The Common Cents Act (H.R. 3074) passed the U.S. House of Representatives this past Tuesday by a unanimous voice vote. This legislation mandates the permanent end of penny production for general circulation, which should help eliminate government waste (since pennies cost over 3 cents each to produce).
In the meantime, all existing pennies currently in circulation will remain valid legal tender indefinitely.
One of the most notable pieces of the legislation creates a uniform federal rounding framework for cash transactions in the post-penny market.
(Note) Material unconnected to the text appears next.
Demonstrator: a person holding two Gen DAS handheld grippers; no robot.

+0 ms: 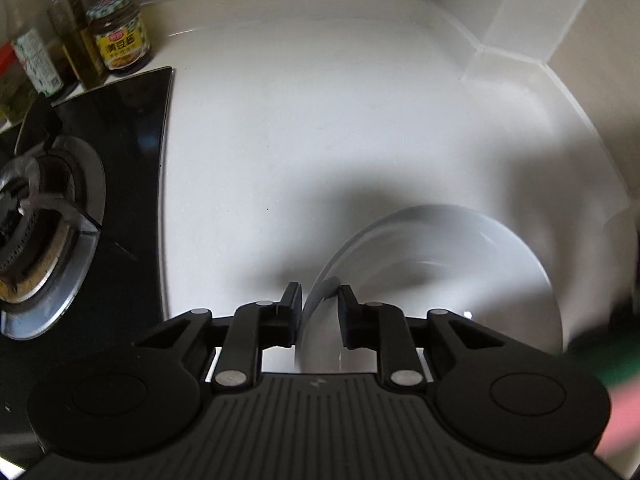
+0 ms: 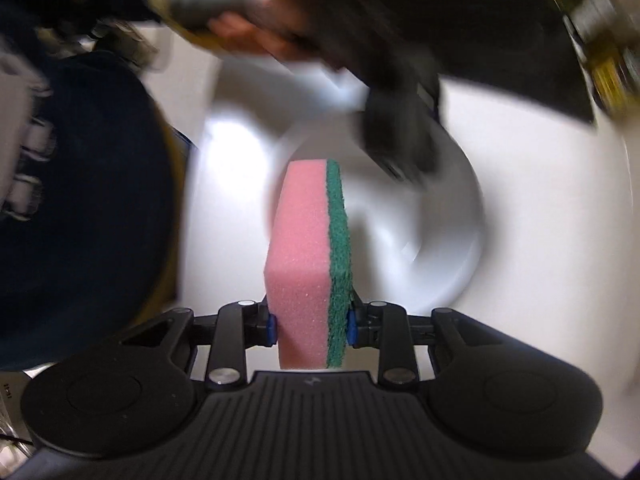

The bill outlines a symmetric rounding system: transaction totals ending in 1, 2, 6 or 7 cents are rounded down to the nearest nickel, and those ending in 3, 4, 8 or 9 cents are rounded up to the nearest nickel. The rounding would apply exclusively to physical cash. Electronic payments and checks will continue to execute exact change transactions.
The bill still needs to be passed by the Senate before it goes to the President. We do not anticipate any major lobbying roadblocks in the Senate. Credit unions and retailers both strongly support a uniform federal rounding law to prevent a confusing patchwork of differing state rules. And barring procedural gridlock or delays, the Common Cents Act is on a fast track to passing the Senate and being signed into law.
Specifically, the Common Cents Act (H.R. 3074) would:
- Establish a national framework for cash transaction rounding;
- Provide clarity regarding the treatment of federal, state, and Tribal laws on rounding;
- Require the Federal Reserve Board to develop a strategic plan and periodic reporting on coin terminal operations and the stability of the nation’s coin distribution system.